2.5. Les rôles spécifiques des ATPases-Ca2+ du réticulum sarco(endo)plasmique SERCA2b et SERCA2a (cette dernière avec le phospholamban, son régulateur phosphorylable) seront déterminés en tirant parti d'une souris transgénique qui exprime uniquement SERCA2b dans le réticulum sarcoplasmique. En outre, la raison pour laquelle le niveau de phosphorylation du phospholamban est élevé durant la période postnatale précoce sera investiguée.
3. Contrôle de fonctions cellulaires par la phosphorylation de protéines:
3.1. Modulation de la signalisation de l'insuline dans des voies métaboliques: plusieurs partenaires collaboreront afin de purifier, cloner et caractériser la protéine kinase WISK découverte récemment, de préciser le rôle de la PKB et d'étudier l'interférence par SHIP2. Une autre cible sera le métabolisme du méthylglyoxal qui pourrait être impliqué dans la génération d'AGEs qui contribuent à la pathogenèse de complications diabétiques.
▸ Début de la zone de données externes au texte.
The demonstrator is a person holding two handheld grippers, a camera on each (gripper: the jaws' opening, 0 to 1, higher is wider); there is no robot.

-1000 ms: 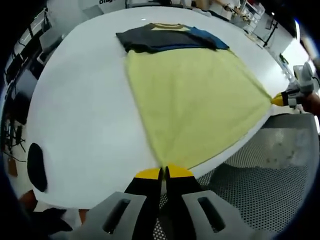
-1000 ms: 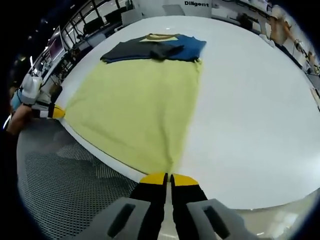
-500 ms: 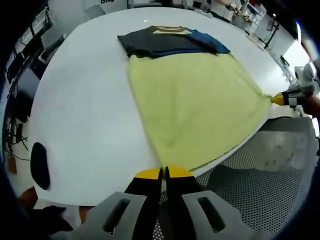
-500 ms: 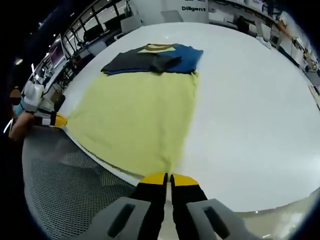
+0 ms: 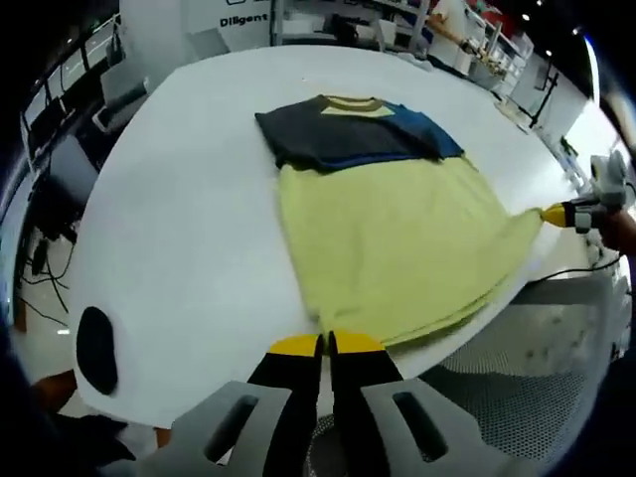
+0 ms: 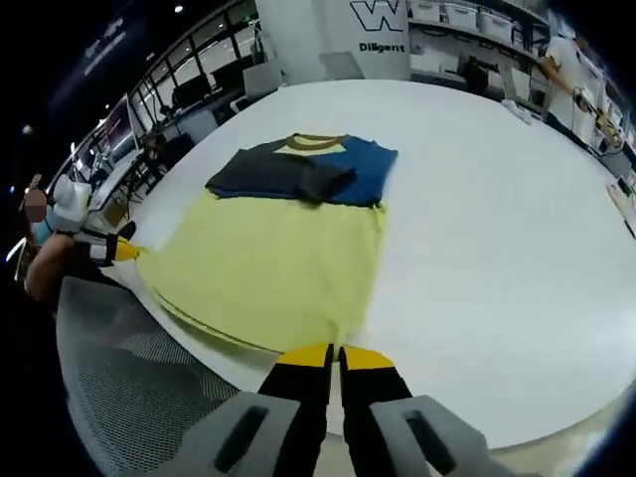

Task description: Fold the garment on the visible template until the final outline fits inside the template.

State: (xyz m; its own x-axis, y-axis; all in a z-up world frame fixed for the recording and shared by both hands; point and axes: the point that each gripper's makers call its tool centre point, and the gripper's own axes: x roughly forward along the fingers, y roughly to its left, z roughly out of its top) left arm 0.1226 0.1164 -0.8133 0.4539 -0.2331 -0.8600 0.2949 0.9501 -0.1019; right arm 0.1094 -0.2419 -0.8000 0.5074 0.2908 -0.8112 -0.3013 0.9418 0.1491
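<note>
A garment lies flat on the white table (image 5: 179, 209), with a yellow body (image 5: 397, 238) and a dark grey and blue shoulder part (image 5: 348, 134) at its far end, sleeves folded in. My left gripper (image 5: 326, 343) is shut on one corner of the near yellow hem. My right gripper (image 6: 335, 353) is shut on the other hem corner, and it shows as a yellow tip at the cloth's right corner (image 5: 566, 214). From the right gripper view, the yellow body (image 6: 268, 268) runs out to the shoulder part (image 6: 298, 171), with the left gripper (image 6: 111, 249) at the cloth's left corner.
A grey mesh chair seat (image 5: 537, 397) sits below the table's near edge, also seen as the mesh seat (image 6: 139, 397). A dark oval patch (image 5: 96, 348) lies on the table near its left edge. Desks and shelves line the room beyond the table.
Both views have pulled up and back, so the garment looks smaller. The near hem, held at both corners, has come away from the table edge and sags slightly between the grippers.
</note>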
3.2. Identification de substrats physiologiques de protéine phosphatases: à cette fin, des cellules seront transfectées de manière stable avec des vecteurs d'expression pour des domaines polypeptidiques inhibiteurs se liant fortement à PP1 ou PP2A et fusionnés à des séquences d'adressage de différents compartiments subcellulaires.
3.3. Phopholipides et contrôle de l'organisation du cytosquelette: une collaboration visera à caractériser la (les) phosphatase(s) catalysant la déphosphorylation stimulée par le lysophosphatidate de l'actine phosphorylée par l'AFK; un second projet se focalisera sur le rôle émergeant du lysophosphatidate comme médiateur cellulaire général, par exemple, en utilisant le dérivé fluorescent synthétisé récemment.